O senhor falou, no começo da nossa conversa, sobre os principais desafios do Judiciário. Diante dessa realidade, como projeta o futuro do Judiciário nos próximos anos?
Eu acho que está na linha desses projetos que estamos desenvolvendo. Acho que esses projetos representam uma revolução na sua forma de intervenção, quer dizer, troca a solução dos conflitos através do método tradicional, que é o julgamento, a decisão judicial, como maneira de compor por um sistema de autocomposição, em que as partes vão construir a reconstrução do tecido rompido como o fato que gerou o litígio. Isso é, vamos dizer assim, o futuro, o que nós estamos caminhando. E um outro passo é a intervenção através de respostas coletivas, através de ação coletiva para os macrolitígios, aqueles litígios que afetam comunidades inteiras, milhões, milhares de pessoas. Ao invés de uma intervenção individual, como estamos tratando hoje, nós partimos então para uma atuação de maior abrangência, uma atuação em que a intervenção da Justiça em uma única situação venha a atingir milhões de pessoas.

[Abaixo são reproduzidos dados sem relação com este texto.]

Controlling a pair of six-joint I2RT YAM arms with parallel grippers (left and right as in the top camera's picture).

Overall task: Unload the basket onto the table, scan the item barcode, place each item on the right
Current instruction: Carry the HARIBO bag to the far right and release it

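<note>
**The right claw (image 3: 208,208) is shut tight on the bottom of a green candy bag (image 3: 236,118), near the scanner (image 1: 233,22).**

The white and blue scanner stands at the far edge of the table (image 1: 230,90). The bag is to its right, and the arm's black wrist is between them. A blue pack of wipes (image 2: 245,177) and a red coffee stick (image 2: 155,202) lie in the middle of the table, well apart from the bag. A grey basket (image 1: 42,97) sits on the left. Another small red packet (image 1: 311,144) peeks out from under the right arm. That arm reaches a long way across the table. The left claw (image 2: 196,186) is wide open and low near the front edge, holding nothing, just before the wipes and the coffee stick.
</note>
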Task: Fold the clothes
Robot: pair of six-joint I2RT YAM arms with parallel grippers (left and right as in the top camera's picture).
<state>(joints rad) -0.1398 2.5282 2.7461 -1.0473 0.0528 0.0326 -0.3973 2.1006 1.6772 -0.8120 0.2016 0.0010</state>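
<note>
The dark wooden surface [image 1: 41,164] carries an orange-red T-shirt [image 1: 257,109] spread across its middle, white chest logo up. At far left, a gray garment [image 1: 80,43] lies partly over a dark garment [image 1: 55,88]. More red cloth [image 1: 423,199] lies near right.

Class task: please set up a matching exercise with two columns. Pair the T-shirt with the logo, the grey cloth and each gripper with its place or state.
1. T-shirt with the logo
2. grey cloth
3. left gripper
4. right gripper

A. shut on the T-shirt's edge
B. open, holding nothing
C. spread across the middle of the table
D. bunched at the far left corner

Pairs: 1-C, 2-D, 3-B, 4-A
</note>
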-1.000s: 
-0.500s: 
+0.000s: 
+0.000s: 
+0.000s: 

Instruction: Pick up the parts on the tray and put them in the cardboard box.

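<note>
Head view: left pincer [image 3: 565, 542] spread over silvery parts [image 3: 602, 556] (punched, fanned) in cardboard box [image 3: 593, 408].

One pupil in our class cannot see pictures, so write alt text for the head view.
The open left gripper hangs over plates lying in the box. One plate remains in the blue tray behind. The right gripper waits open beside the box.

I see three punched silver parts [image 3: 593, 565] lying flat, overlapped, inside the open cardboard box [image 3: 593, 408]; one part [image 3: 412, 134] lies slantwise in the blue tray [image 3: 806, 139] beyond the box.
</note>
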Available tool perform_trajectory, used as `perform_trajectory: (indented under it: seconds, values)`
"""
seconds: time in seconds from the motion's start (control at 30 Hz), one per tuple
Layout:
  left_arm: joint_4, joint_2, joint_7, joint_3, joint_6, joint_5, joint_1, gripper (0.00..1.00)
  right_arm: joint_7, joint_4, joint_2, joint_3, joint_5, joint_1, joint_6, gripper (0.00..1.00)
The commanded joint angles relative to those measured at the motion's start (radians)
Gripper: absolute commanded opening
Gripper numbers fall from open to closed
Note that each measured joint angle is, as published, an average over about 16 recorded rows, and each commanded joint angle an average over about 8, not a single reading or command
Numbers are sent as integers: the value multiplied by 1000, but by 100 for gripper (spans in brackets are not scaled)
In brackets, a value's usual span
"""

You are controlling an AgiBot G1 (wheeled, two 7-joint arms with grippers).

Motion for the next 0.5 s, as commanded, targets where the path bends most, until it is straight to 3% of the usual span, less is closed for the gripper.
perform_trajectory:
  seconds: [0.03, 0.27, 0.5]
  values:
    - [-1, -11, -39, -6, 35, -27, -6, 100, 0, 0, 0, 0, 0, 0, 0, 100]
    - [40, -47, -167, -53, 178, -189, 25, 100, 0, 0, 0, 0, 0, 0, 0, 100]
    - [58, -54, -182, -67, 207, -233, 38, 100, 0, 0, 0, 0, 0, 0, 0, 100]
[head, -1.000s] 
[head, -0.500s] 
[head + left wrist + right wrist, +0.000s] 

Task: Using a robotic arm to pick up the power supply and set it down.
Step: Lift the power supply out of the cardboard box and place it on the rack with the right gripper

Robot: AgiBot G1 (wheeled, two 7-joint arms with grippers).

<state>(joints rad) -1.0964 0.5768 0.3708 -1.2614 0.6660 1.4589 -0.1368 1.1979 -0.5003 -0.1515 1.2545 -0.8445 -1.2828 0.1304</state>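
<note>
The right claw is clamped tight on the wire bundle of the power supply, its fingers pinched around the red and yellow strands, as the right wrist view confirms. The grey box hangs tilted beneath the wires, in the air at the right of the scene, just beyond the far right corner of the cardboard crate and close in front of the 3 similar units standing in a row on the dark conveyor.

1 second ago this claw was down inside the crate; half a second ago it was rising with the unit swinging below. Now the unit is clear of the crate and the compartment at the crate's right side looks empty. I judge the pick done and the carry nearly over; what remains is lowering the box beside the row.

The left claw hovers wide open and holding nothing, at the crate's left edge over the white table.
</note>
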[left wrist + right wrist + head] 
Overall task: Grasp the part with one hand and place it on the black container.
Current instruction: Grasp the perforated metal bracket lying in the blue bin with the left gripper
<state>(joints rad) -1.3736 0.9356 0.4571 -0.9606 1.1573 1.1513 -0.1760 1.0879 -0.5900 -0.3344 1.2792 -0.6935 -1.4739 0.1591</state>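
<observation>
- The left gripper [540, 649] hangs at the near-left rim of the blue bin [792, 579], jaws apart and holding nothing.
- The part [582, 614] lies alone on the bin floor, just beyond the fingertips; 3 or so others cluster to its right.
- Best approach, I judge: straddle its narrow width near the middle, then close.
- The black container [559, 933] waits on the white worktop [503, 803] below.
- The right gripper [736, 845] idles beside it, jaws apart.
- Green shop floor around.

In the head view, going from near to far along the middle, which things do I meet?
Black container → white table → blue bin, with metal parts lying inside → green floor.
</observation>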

A AMB realiza o Congresso Brasileiro de Magistrados em outubro. O tema central será O Poder Judiciário e a Consolidação da Democracia: O Papel da Justiça na Sociedade Contemporânea, que casa com a reflexão que a AJURIS fará sobre o desafio de efetivar direitos. Qual é a expectativa com a realização desse evento?
Olha, é um Congresso que tem esse viés bastante prospectivo e nós pretendemos tirar desse evento as diretrizes de intervenção e de atuação para o Judiciário do futuro. Então os debates que irão ser estabelecidos trazem questões desafiadoras e, quando se reúne juízes de todo o país, é muito importante que os temas desafiadores sejam colocados na pauta para que sejam discutidos e que nós possamos adquirir um acúmulo e fazer da nossa Justiça uma Justiça melhor para o nosso povo.